In the aftermath of the death in police custody, the city became a cesspool, crime ran rampant. The criminals felt unencumbered knowing the police were afraid to even arrest them. The officers worked lackadaisically, afraid to be the next on the chopping block for ‘just doing their job.’ The murders reached a record time high in the city as crimes of all other types soared as well. There was an influx of illegal drugs on the streets due to the pharmacies being looted.

A year later the streets aren’t much safer, in fact, I think I’ve adjusted to the fact that I now maneuver the city differently. We are a city trying to heal it’s hard though when we are still bearing open wounds and having to pick the scab regularly as these trials progress.

You can’t say the police aren’t trying to repair their damaged relationship with the citizens of Baltimore. The Sandtown community alone where Gray lived and died, has seen significant changes in the relations between local officers and community members. A lot of that has to do with the Penn North Kids Safe Zone, which opened after the uprising. Officers are at the center interacting with the youth and community daily.

Baltimore City’s Commissioner Kevin Davis has done a great job attempting to transform the way officers and citizens view and interact with each other. There have been a multitude of community sports and humanitarian events for officers and community members. The trials are strenuous in the city, everyone wants justice. Everyone has a different idea of what it means. Some just want the officer’s heads on a platter, guilty of an actual crime or not.

Some like myself feel justice has been served already, it is a historic event for an officer to be charged in the death of a detainee. We can’t even get charges pressed against officers that flat out KILL Black unarmed men in the street. It is phenomenal to live in a day and age that, whether found guilty of not, SIX officers were taken to trial for the death of a prisoner in their custody. Some are angry and want someone to pay for what happened. What happened is still and always will be, unknown.

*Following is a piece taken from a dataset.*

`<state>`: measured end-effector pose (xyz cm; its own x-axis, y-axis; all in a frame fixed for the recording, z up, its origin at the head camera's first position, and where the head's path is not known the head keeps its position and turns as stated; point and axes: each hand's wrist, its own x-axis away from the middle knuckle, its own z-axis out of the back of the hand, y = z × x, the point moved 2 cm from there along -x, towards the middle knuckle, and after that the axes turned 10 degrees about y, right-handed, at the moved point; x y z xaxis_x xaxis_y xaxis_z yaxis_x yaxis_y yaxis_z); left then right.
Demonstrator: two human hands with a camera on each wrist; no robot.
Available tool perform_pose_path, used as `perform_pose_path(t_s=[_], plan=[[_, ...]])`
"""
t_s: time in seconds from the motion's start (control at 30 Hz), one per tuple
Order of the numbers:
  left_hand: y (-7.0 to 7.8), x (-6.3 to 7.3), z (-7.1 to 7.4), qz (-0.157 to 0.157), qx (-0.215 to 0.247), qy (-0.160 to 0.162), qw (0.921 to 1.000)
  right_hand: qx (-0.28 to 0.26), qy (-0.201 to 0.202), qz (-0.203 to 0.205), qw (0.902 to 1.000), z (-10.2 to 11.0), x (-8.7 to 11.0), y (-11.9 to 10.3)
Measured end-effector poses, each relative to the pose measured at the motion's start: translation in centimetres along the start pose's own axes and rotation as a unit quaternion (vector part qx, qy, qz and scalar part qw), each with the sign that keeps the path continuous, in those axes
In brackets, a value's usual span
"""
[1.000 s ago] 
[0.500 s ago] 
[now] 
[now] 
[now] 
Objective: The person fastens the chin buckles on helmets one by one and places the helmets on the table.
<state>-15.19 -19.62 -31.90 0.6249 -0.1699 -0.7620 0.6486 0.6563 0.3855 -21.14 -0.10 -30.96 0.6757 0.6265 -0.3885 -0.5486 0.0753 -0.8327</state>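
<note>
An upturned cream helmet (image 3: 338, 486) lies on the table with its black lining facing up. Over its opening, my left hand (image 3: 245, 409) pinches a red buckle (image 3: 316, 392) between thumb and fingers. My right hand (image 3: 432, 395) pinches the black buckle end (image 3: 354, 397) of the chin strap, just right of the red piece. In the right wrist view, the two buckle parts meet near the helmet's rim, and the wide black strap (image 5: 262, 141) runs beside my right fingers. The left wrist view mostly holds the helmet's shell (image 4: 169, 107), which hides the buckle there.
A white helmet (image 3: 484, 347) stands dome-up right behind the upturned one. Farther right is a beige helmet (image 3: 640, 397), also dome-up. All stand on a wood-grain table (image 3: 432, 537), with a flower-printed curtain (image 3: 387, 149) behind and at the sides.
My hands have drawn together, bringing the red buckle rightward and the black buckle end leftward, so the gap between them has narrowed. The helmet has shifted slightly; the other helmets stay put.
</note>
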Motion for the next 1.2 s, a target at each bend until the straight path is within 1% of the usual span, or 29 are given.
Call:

The  test of strength  Baltimore now faces is rebuilding. Rebuilding communities, relationships and  a sense of pride in its citizens. We  have no ability to rewrite the past  but we are in full control of our future, the future of this  city and the youth we will leave it to.  It’s time to be realistic. Justice is served when  due  process is granted, like the verdicts or not, they’re justice. There would be no justice if due  process were denied and  these officers were not taken to task for what was deemed a homicide. Just as with any other person accused, they are presumed innocent until proven guilty. Let’s celebrate that these officers were indicted and were tried and understand that it sets a precedent for other officers to be tried for their misconduct and brutality.

Can Baltimore  ever heal itself? What  do you think of what’s going on here since the death of Freddie Gray? Do you think the officers should have been taken to trial?